No: C(2-1,0) = 1 <> 2 = C(2-0,1)
I still can't simplify the sum of all these chaps though. A thought:
does Mr Putnam mean us to use *arithmetic* (byeuch!) to get the answer for
n=10?
The only other approach which I can think of is an inductive one,
based on classifying any admissible pair by the cardinality of the two sets
as above, and at the same time by the min of each set. Then induce over n.
Regards,
Andrew.
|
1345.14 | A-6 half way | IOSG::CARLIN | Dick Carlin IOSG, Reading, England | Mon Feb 11 1991 13:38 | 24 |
| >The answer to A-6 is then
>
> 2 2
> Sum C(n-b,a) , or Sum C(c,a)
> a+b < n 0 <= a < c <= n
> 0 <= a,b
>
>How does this simplify?
Rewriting this as
2
Sum ( Sum C(c,a) )
c = 1 to n a = 0 to c-1
that inner sum reduces to C(2*c,c)-1.
Having patted myself on the back for finding this I then discovered that this
was a result known to the Chinese in the early 1300's. I'm always the last to
know.
The outer sum looks as if it ought to simplify, but it's beyond me.
Dick
|
1345.15 | Problem A-6, according to an interactive VAX LISP session | GUESS::DERAMO | Dan D'Eramo | Mon Feb 11 1991 17:12 | 9 |
| >> Problem A-6
>> If X is a finite set, let |X| denote the number of elements in X. Call
>> an ordered pair (S,T) of subsets of {1,2,...,n} admissible if s > |T|
>> for each s \in S, and t > |S| for each t \in T. How many admissible
>> ordered pairs of subsets of {1,2,...,10} are there? Prove your answer.
17711.
Dan
|
1345.16 | the empirical formula for A-6 | GUESS::DERAMO | Dan D'Eramo | Mon Feb 11 1991 17:30 | 18 |
| n # admissible pairs
- ------------------
1 3
2 8
3 21
4 55
5 144
6 377
7 987
8 2584
9 6765
10 17711
If you define the n-th Fibonacci number so that Fibo(0) = 0
Fibo(1) = 1, then the number of admissible pairs of
subsets of {1,...,n} is Fibo(2n+2).
Dan
|
1345.17 | coup de grace for A-6 | HERON::BUCHANAN | Holdfast is the only dog, my duck. | Sat Feb 16 1991 11:28 | 63 |
| Congrats to Dan for the key insight that the pattern is alternate
Fibonacci. After that, the problem just solves itself...
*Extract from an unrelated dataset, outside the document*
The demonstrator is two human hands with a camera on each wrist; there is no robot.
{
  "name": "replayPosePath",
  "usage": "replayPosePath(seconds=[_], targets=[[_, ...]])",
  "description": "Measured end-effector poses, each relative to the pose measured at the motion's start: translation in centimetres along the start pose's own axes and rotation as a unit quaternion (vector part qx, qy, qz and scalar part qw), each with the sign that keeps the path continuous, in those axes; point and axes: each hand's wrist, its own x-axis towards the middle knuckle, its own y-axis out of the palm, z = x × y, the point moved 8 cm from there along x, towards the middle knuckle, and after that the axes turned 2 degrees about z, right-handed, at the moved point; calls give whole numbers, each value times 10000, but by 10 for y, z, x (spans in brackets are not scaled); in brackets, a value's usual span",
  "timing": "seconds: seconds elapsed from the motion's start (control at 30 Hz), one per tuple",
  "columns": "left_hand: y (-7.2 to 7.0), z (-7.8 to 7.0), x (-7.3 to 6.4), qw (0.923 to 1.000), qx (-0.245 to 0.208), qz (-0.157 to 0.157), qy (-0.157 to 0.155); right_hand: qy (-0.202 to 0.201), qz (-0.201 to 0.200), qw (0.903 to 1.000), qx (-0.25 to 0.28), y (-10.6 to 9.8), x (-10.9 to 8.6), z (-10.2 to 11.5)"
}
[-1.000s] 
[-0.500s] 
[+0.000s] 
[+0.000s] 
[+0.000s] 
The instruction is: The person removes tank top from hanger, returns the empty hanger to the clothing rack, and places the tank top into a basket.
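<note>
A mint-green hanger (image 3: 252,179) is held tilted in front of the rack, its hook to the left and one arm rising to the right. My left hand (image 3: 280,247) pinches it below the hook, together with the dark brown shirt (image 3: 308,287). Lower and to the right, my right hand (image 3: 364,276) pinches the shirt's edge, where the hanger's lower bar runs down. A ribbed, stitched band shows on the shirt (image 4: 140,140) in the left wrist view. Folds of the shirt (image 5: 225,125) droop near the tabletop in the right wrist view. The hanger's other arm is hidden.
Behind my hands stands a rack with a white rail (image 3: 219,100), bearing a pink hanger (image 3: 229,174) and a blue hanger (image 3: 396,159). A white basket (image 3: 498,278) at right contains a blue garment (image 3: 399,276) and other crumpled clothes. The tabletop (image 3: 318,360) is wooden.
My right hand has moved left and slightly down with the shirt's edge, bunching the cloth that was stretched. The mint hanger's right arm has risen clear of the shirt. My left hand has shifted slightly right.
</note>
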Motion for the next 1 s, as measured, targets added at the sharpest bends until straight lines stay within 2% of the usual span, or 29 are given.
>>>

We want an analytic expression for:
f(n) = sum (a+b =< n) C(n-a,b) * C(n-b,a)
where n, a & b are natural numbers. In fact, if we define C(x,y) = 0
when y < 0, or when y > x, then we can imagine that the sum is over all
integers a & b such that they sum to the natural n.
Moreover, the key identity:
C(n,x) = C(n-1,x) + C(n-1,x-1)
is then valid for all integers n and x *except* for the case n=x=0, since
C(0,0) = 1.
f(n) = sum (a+b =< n) C(n-a,b) * C(n-b,a)
= sum (a+b =< n) C(n-a,b) * [C(n-b-1,a) + C(n-b-1,a-1)]
+ C(n-0,n) * C(n-n,0)
= sum (a+b =< n) C(n-a,b) * C(n-b-1,a)
+ sum ((a-1)+b =< (n-1)) C((n-1)-(a-1),b) * C((n-1)-b,a-1)
+ 1
= sum (a+b =< n) C(n-a,b) * C(n-b-1,a)
+ f(n-1)
+ 1
So, let's define g(n),
= 1 + sum (a+b =< n) C(n-a,b) * C(n-b-1,a)
Thus f(n) = f(n-1) + g(n).
g(n) = 1 + sum (a+b =< n) C(n-a,b) * C(n-b-1,a)
= 1 + sum (a+b =< n) [C(n-a-1,b-1) + C(n-a-1,b)] * C(n-b-1,a)
+ C(n-n,0) * C(n-0-1,n)
= 1
+ sum (a+b =< n) C(n-a-1,b-1) * C(n-b-1,a)
+ sum (a+b =< n) C(n-a-1,b) * C(n-b-1,a)
+ 0
= 1
+ sum (a+(b-1) =< (n-1)) C((n-1)-a,b-1) * C((n-2)-(b-1),a)
+ sum (a+b =< (n-1)) C((n-1)-a,b) * C((n-1)-b,a)
+ sum (a+b = n) C((n-1)-a,b) * C((n-1)-b,a)
= g(n-1)
+ f(n-1)
+ 0.
Thus, if we put f(n) = F(2n+2), and g(n) = F(2n+1), we find that
f & g satisfy F(m)+F(m+1)=F(m+2). All it remains to do is to examine
F(2) = f(0) = 1, and F(3) = g(1) = 2, to confirm that what we have in F is the
Fibonnacci series, and that f(10) = F(22).
Regards,
Andrew.
|
1345.18 | | GUESS::DERAMO | Dan D'Eramo | Sat Feb 16 1991 14:05 | 38 |
| >> .17
>> Congrats to Dan for the key insight that the pattern is alternate
>> Fibonacci. After that, the problem just solves itself...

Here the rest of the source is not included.